***** STUDY MATERIAL *****

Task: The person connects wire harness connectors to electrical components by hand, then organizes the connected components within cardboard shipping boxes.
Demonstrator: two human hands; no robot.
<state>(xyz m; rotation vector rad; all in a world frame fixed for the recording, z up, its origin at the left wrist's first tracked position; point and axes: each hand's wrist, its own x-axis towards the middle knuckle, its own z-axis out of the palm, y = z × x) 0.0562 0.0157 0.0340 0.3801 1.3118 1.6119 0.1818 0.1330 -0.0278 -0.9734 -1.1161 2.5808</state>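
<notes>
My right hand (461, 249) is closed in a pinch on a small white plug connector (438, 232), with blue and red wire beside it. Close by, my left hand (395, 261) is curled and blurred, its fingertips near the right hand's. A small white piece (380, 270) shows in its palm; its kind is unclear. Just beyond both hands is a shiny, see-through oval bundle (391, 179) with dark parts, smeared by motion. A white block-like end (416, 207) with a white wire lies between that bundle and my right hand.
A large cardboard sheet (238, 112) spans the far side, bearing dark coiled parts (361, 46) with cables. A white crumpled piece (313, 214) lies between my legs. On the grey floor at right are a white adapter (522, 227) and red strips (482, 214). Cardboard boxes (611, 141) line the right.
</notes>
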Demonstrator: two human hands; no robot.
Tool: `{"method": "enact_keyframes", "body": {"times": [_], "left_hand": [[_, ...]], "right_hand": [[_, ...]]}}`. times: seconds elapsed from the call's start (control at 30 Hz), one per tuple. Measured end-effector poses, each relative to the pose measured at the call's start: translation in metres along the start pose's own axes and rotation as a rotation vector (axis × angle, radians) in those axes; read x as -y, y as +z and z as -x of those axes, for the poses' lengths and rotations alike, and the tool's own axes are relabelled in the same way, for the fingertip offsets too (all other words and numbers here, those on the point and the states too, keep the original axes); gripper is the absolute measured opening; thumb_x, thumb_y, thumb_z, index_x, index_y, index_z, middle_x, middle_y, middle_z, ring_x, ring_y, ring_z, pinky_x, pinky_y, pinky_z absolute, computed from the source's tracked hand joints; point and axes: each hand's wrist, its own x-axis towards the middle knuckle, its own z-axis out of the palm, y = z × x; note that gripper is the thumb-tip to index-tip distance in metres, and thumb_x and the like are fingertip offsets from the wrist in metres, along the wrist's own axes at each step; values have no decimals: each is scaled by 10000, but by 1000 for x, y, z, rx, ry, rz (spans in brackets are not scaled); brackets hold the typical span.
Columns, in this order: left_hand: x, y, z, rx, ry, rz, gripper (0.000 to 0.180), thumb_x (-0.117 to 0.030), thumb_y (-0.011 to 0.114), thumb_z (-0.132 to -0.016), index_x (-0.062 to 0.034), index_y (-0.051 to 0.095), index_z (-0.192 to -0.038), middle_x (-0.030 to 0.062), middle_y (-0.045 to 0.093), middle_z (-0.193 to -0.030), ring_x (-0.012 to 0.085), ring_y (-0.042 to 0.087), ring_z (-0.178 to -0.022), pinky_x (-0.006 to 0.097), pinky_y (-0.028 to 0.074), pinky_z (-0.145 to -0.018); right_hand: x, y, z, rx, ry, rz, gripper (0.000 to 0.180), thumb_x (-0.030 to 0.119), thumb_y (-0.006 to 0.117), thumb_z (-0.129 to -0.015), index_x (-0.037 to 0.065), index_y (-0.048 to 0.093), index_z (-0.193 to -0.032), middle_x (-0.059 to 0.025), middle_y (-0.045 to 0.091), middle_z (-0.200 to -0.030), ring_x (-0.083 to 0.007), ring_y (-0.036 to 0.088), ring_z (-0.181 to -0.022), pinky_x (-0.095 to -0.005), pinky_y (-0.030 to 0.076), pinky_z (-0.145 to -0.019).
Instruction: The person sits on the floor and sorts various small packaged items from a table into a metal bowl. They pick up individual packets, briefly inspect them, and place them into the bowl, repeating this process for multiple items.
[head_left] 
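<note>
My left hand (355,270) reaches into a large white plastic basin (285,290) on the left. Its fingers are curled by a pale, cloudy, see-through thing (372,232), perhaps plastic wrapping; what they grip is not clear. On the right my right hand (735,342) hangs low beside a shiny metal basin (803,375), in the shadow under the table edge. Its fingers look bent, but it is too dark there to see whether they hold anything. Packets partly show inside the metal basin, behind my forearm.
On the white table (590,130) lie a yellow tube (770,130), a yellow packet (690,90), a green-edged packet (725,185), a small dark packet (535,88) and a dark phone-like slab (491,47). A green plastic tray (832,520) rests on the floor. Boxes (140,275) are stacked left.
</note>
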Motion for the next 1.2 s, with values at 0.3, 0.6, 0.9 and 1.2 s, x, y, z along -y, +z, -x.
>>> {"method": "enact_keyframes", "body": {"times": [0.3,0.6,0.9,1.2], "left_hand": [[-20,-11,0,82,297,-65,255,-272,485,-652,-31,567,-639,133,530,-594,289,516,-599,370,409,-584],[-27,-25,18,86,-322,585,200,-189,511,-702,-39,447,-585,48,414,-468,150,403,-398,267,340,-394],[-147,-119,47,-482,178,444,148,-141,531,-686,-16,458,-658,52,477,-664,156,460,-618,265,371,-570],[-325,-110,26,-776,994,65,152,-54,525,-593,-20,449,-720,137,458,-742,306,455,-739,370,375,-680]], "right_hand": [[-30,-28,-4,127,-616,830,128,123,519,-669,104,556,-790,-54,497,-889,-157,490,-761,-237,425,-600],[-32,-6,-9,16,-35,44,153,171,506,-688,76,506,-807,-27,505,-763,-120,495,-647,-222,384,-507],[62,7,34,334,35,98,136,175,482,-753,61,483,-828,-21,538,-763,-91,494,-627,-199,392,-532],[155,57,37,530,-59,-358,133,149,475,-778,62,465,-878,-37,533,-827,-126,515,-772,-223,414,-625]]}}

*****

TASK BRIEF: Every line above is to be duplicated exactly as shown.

YOUR RESPONSE:
Task: The person connects wire harness connectors to electrical components by hand, then organizes the connected components within cardboard shipping boxes.
Demonstrator: two human hands; no robot.
<state>(xyz m; rotation vector rad; all in a world frame fixed for the recording, z up, its origin at the left wrist's first tracked position; point and axes: each hand's wrist, its own x-axis towards the middle knuckle, its own z-axis out of the palm, y = z × x) 0.0562 0.0157 0.0340 0.3801 1.3118 1.6119 0.1818 0.1330 -0.0278 -0.9734 -1.1161 2.5808</state>
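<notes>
My right hand (461, 249) is closed in a pinch on a small white plug connector (438, 232), with blue and red wire beside it. Close by, my left hand (395, 261) is curled and blurred, its fingertips near the right hand's. A small white piece (380, 270) shows in its palm; its kind is unclear. Just beyond both hands is a shiny, see-through oval bundle (391, 179) with dark parts, smeared by motion. A white block-like end (416, 207) with a white wire lies between that bundle and my right hand.
A large cardboard sheet (238, 112) spans the far side, bearing dark coiled parts (361, 46) with cables. A white crumpled piece (313, 214) lies between my legs. On the grey floor at right are a white adapter (522, 227) and red strips (482, 214). Cardboard boxes (611, 141) line the right.
</notes>
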Demonstrator: two human hands; no robot.
Tool: `{"method": "enact_keyframes", "body": {"times": [_], "left_hand": [[_, ...]], "right_hand": [[_, ...]]}}`. times: seconds elapsed from the call's start (control at 30 Hz), one per tuple. Measured end-effector poses, each relative to the pose measured at the call's start: translation in metres along the start pose's own axes and rotation as a rotation vector (axis × angle, radians) in those axes; read x as -y, y as +z and z as -x of those axes, for the poses' lengths and rotations alike, and the tool's own axes are relabelled in the same way, for the fingertip offsets too (all other words and numbers here, those on the point and the states too, keep the original axes); gripper is the absolute measured opening; thumb_x, thumb_y, thumb_z, index_x, index_y, index_z, middle_x, middle_y, middle_z, ring_x, ring_y, ring_z, pinky_x, pinky_y, pinky_z absolute, computed from the source's tracked hand joints; point and axes: each hand's wrist, its own x-axis towards the middle knuckle, its own z-axis out of the palm, y = z × x; note that gripper is the thumb-tip to index-tip distance in metres, and thumb_x and the like are fingertip offsets from the wrist in metres, along the wrist's own axes at each step; values have no decimals: each is scaled by 10000, but by 1000 for x, y, z, rx, ry, rz (spans in brackets are not scaled); brackets hold the typical span.
Columns, in this order: left_hand: x, y, z, rx, ry, rz, gripper (0.000 to 0.180), thumb_x (-0.117 to 0.030), thumb_y (-0.011 to 0.114), thumb_z (-0.132 to -0.016), index_x (-0.062 to 0.034), index_y (-0.051 to 0.095), index_z (-0.192 to -0.038), middle_x (-0.030 to 0.062), middle_y (-0.045 to 0.093), middle_z (-0.193 to -0.030), ring_x (-0.012 to 0.085), ring_y (-0.042 to 0.087), ring_z (-0.178 to -0.022), pinky_x (-0.006 to 0.097), pinky_y (-0.028 to 0.074), pinky_z (-0.145 to -0.018); right_hand: x, y, z, rx, ry, rz, gripper (0.000 to 0.180), thumb_x (-0.030 to 0.119), thumb_y (-0.006 to 0.117), thumb_z (-0.129 to -0.015), index_x (-0.037 to 0.065), index_y (-0.048 to 0.093), index_z (-0.193 to -0.032), middle_x (-0.059 to 0.025), middle_y (-0.045 to 0.091), middle_z (-0.200 to -0.030), ring_x (-0.083 to 0.007), ring_y (-0.036 to 0.088), ring_z (-0.181 to -0.022), pinky_x (-0.095 to -0.005), pinky_y (-0.030 to 0.076), pinky_z (-0.145 to -0.019).
Instruction: The person sits on the floor and sorts various small packaged items from a table into a metal bowl. They pick up individual packets, briefly inspect them, and place them into the bowl, repeating this process for multiple items.
[head_left] 
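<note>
My left hand (355,270) reaches into a large white plastic basin (285,290) on the left. Its fingers are curled by a pale, cloudy, see-through thing (372,232), perhaps plastic wrapping; what they grip is not clear. On the right my right hand (735,342) hangs low beside a shiny metal basin (803,375), in the shadow under the table edge. Its fingers look bent, but it is too dark there to see whether they hold anything. Packets partly show inside the metal basin, behind my forearm.
On the white table (590,130) lie a yellow tube (770,130), a yellow packet (690,90), a green-edged packet (725,185), a small dark packet (535,88) and a dark phone-like slab (491,47). A green plastic tray (832,520) rests on the floor. Boxes (140,275) are stacked left.
</note>
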Motion for the next 1.2 s, with values at 0.3, 0.6, 0.9 and 1.2 s, x, y, z along -y, +z, -x.
>>> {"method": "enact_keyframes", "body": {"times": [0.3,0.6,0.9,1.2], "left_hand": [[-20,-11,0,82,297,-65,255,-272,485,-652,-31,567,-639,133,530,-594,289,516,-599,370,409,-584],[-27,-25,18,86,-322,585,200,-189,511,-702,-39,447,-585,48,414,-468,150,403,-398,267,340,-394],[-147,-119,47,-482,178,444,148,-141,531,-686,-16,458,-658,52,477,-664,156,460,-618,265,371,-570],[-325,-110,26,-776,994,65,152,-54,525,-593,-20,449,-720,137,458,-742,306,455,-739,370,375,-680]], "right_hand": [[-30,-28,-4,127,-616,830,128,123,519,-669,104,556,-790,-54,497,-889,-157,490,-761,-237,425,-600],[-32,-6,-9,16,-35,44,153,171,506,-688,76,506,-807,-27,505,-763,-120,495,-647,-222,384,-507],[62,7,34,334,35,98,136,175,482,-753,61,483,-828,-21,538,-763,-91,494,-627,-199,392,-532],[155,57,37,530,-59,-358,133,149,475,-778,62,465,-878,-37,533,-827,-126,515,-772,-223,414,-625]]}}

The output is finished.